• [EXERCISE AIM]
Among the records below, how many lines contain the word "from"? The answer is a single number.

• [DATASET RECORDS]
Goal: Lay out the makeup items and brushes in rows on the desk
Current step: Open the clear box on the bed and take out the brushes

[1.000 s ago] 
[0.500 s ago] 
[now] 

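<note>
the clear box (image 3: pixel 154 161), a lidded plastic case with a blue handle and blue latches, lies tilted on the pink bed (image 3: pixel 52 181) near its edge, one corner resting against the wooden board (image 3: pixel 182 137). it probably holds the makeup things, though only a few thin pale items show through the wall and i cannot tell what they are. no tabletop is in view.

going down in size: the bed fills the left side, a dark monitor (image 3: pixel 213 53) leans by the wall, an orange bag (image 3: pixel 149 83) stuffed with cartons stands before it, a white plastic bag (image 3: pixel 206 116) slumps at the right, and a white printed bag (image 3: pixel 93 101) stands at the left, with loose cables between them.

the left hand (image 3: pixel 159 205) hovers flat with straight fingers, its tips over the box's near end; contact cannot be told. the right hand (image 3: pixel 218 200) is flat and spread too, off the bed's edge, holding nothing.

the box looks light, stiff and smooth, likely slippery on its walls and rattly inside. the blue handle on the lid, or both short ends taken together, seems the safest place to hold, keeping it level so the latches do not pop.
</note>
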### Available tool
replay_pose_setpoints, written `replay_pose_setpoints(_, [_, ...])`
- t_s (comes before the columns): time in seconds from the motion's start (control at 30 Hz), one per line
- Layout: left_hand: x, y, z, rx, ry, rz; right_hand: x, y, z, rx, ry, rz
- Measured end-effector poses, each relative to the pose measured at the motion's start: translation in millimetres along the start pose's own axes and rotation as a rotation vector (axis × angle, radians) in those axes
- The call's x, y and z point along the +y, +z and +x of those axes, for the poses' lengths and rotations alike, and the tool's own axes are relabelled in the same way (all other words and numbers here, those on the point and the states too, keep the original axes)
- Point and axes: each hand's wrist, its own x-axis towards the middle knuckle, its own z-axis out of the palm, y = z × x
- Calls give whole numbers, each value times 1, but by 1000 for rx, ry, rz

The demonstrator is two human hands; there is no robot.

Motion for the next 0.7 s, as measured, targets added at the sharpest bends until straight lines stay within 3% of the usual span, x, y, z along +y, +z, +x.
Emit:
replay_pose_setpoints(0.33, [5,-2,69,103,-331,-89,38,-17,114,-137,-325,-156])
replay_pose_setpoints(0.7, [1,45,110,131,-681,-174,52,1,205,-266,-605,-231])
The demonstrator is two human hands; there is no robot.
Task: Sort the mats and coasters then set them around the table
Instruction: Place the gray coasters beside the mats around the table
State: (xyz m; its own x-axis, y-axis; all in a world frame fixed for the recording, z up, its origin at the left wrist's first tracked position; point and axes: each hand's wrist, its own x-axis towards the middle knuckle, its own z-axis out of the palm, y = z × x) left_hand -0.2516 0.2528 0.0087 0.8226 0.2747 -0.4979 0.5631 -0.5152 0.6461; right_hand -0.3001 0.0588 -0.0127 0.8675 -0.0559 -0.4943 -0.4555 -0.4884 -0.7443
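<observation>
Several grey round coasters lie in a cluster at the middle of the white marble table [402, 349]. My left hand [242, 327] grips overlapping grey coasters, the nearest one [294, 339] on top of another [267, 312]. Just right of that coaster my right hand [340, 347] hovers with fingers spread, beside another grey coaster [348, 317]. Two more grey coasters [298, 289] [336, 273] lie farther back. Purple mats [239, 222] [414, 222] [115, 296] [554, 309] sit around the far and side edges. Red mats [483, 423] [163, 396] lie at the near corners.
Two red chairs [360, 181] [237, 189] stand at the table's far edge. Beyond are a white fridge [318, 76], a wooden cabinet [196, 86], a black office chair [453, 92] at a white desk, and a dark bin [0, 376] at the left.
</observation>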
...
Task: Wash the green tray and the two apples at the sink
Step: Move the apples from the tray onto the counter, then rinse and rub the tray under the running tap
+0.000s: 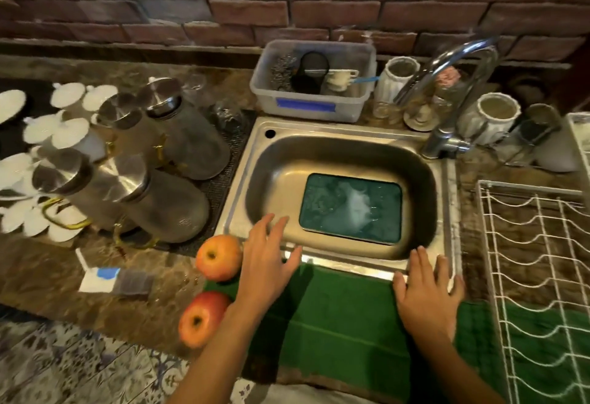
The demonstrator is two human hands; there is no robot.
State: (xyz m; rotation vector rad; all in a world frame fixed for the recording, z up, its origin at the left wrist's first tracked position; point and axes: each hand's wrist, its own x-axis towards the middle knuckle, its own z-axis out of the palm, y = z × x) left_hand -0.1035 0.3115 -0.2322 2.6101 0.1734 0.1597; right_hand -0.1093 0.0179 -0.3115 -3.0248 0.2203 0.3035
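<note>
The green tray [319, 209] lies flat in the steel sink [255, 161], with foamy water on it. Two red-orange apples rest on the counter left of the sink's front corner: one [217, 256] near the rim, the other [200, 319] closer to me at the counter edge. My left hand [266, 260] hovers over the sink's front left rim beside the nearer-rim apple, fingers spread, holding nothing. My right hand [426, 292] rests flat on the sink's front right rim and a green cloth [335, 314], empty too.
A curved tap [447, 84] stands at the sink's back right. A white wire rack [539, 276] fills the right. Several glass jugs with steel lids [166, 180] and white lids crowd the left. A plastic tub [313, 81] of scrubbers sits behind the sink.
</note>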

• [EXERCISE ANSWER]
2